§ **PROBLEM TO SOLVE**
Copy out exactly the lines from the first line of the material below through the line containing "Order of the", and nothing beyond them.

====== RECORDED INFORMATION ======

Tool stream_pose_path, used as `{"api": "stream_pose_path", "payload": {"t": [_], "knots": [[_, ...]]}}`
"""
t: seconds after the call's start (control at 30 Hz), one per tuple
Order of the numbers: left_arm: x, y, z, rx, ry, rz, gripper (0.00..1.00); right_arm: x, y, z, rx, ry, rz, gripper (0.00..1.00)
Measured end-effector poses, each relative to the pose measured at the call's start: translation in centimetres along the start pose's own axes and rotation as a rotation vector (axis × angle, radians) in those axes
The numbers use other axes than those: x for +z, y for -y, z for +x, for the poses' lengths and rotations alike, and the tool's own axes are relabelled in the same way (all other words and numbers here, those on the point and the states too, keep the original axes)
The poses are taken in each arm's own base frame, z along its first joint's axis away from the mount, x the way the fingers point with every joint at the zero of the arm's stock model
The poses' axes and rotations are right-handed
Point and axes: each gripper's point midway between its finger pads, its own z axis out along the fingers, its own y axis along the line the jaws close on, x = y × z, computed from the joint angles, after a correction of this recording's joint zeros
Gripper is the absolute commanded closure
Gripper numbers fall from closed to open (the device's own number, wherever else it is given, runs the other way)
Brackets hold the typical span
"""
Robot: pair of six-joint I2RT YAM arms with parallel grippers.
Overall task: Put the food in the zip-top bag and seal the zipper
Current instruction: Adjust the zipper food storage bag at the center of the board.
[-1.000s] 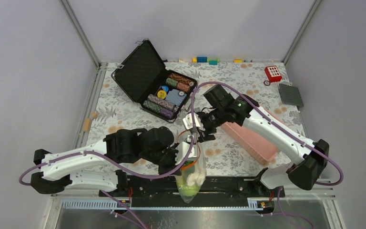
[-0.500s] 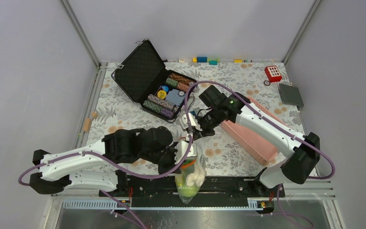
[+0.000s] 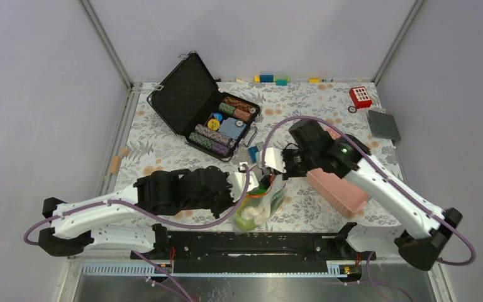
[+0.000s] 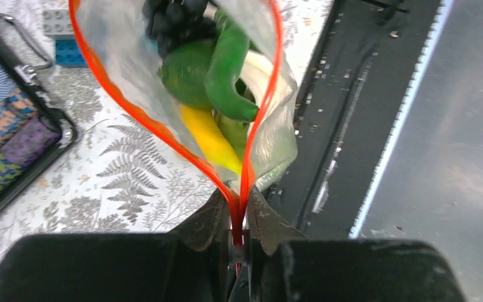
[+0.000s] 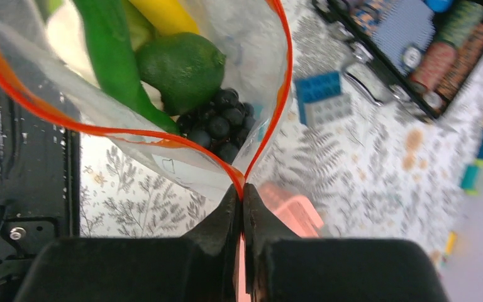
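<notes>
The clear zip-top bag [image 3: 261,206] hangs between my two grippers near the table's front edge, its mouth spread open. The food lies inside: a round green piece [image 5: 185,69], a long green pod [image 4: 226,69], a yellow piece [image 4: 210,135] and a dark bumpy cluster [image 5: 220,123]. The orange-red zipper [image 5: 287,82] forms an open loop. My left gripper [image 4: 239,200] is shut on one end of the strip. At the opposite end, my right gripper [image 5: 243,192] pinches the strip too. The slider is hidden.
An open black case of poker chips [image 3: 217,123] sits behind the bag. A pink basket [image 3: 336,185] lies under the right arm. A blue brick [image 3: 252,153], a red toy [image 3: 360,97], a grey baseplate [image 3: 383,124] and back-edge bricks [image 3: 270,78] lie around.
My right gripper closed on the far end of the zipper and drew it to the right. The bag swung up from over the front rail and its mouth stretched out. The left grip held.
</notes>
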Motion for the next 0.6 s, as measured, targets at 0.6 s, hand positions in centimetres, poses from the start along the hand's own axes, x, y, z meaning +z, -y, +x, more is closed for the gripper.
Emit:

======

§ **ANSWER TO THIS EXERCISE**
Tool stream_pose_path, used as `{"api": "stream_pose_path", "payload": {"t": [_], "knots": [[_, ...]]}}`
"""
t: seconds after the call's start (control at 30 Hz), one per tuple
Order of the numbers: left_arm: x, y, z, rx, ry, rz, gripper (0.00..1.00); right_arm: x, y, z, rx, ry, rz, gripper (0.00..1.00)

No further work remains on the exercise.